Bloodhound SSC completes first public test run
The potentially record-breaking vehicle managed to reach 210mph.
The Bloodhound SSC has successfully completed its first ever set of public test runs, managing to reach a top-speed of 210mph in the process.
Driven by the current land speed record holder RAF Wing Commander Andy Green, the £10 million vehicle soared down the runway at Cornwall airport in front of around 4,000 spectators going from 0-210mph in just 8 seconds.
The test forms part of a larger plan to break the world record for fastest land speed in 2019 by reaching 800mph at a specially prepared dried out lake bed in the Northern Cape province of South Africa.
“We've come here to show the world the Bloodhound is go," said Green after the event. "I can’t think of a better way of doing it than that run. The car went: ‘Yeah, I can do this.’ This is in my opinion the best land speed record car ever made. I can’t wait."
Powered by a formidable Roll Royce EJ200 jet engine, the Bloodhound SSC measures 13.4 metres and weigh 7.5 tonnes.

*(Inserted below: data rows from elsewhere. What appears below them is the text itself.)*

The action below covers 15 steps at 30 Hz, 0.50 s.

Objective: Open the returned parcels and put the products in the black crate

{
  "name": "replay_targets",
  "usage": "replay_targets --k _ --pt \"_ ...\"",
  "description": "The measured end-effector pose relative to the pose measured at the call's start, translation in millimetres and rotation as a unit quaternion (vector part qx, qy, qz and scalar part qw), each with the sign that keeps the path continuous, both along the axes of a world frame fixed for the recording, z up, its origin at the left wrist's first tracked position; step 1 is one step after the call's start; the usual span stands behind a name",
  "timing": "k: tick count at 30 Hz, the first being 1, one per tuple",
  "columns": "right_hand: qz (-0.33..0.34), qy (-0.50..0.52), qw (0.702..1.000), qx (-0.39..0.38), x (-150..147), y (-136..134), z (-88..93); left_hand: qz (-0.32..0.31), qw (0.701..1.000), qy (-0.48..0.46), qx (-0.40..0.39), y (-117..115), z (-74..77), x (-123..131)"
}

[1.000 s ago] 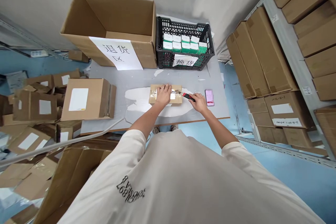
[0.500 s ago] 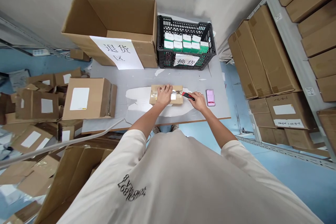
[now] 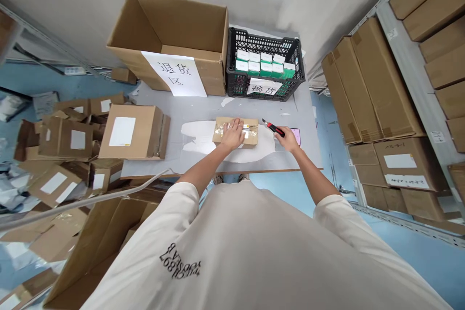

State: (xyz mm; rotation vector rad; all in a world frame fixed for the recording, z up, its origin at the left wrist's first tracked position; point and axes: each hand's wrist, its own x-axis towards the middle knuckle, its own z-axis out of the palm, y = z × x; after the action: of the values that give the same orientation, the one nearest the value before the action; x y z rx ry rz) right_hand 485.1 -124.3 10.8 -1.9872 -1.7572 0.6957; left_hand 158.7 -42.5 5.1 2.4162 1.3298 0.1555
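Observation:
A small taped cardboard box (image 3: pixel 251 139) lies on the table in front of me, with a white label on its top. My left hand (image 3: pixel 233 134) rests flat on that box, fingers stretched out across the tape. To its right, my right hand (image 3: pixel 289 139) is closed around a red and black box cutter (image 3: pixel 273 127). The cutter's blade is out and points up and left, apart from the box's right end. Partly behind my right hand lies a phone (image 3: pixel 297 135) with a pink screen.
An open carton (image 3: pixel 214 75) with a paper sign and a black crate (image 3: pixel 232 88) of white-and-green boxes stand at the table's back. A labelled box (image 3: pixel 141 143) sits at the left. Loose boxes pile up on the floor left; shelves of cartons (image 3: pixel 395 106) rise at right.
My right hand has drawn the box cutter away from the small box, to the right, and now partly covers the phone. My left hand stays on the box. The view has shifted slightly.

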Motion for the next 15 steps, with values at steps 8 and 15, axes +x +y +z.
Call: replay_targets --k 8,15 --pt "0.095 0.04 0.995 0.011 -63.4 84.6 -7.6 -0.039 0.999 0.038 0.003 -18.6 8.6 -42.9" --pt "0.111 -0.018 0.992 -0.063 -94.8 98.3 -10.2 0.021 0.995 0.093 -0.019 -29.2 10.9 -69.4"
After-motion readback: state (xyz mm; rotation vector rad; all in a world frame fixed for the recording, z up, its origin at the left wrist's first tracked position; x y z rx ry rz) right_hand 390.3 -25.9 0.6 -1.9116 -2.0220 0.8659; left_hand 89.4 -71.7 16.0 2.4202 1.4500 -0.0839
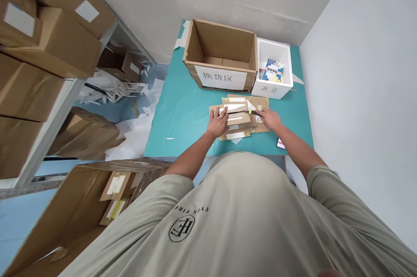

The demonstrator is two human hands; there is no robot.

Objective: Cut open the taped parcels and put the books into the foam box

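Carton (224, 41) reads "换货区"; right fingers (263, 114) grip a yellow-black cutter (253, 112), left fingers (216, 116) spread on cardboard (239, 120).

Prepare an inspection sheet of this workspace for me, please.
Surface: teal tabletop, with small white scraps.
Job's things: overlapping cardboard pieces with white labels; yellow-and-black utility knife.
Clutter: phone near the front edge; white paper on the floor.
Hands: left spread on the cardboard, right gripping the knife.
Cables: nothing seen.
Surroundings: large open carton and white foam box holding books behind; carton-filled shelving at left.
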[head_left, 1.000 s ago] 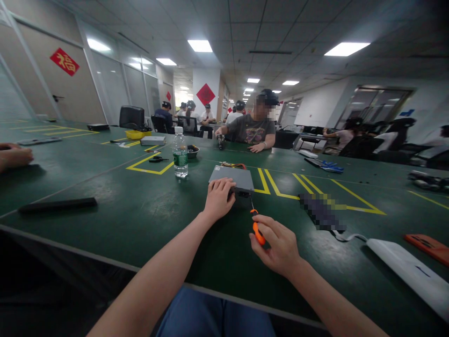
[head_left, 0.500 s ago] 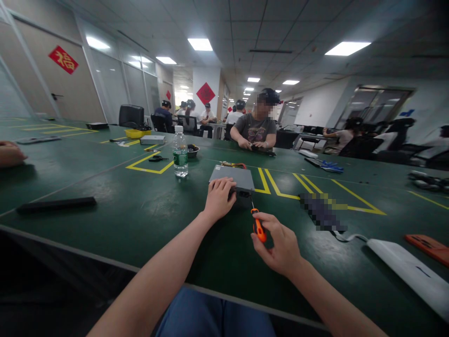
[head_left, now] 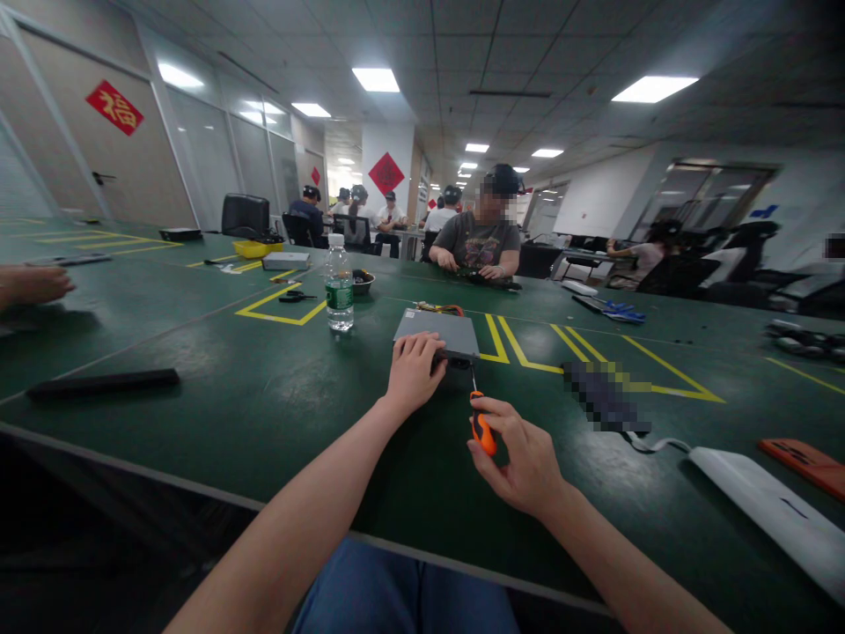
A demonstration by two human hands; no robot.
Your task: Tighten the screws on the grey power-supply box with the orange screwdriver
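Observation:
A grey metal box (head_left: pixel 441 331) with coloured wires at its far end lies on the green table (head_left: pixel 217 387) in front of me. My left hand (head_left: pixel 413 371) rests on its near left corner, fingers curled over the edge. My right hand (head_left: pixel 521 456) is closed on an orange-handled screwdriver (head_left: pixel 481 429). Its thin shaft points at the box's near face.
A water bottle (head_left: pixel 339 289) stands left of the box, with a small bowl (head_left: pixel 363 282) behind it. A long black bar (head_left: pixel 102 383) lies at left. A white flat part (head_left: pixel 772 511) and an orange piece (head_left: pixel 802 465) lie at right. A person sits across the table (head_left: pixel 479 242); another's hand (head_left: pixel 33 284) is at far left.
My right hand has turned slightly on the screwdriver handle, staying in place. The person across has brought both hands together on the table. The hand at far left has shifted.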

It's capable of producing more than 135,000 horsepower, a staggering six times more than the combined power of all the Formula 1 cars which are usually present on the track during a Gran Prix event.
The vehicle was assembled at Avonmouth, Bristol by a team of more than 350 professionals from a huge variety of different companies and universities following a lengthy period of research and design.
Green previously broke the land speed record all the way back in 1997 when he drove the Thrust SSC to 763mph in an area of America’s Nevada Desert known as Black Rock.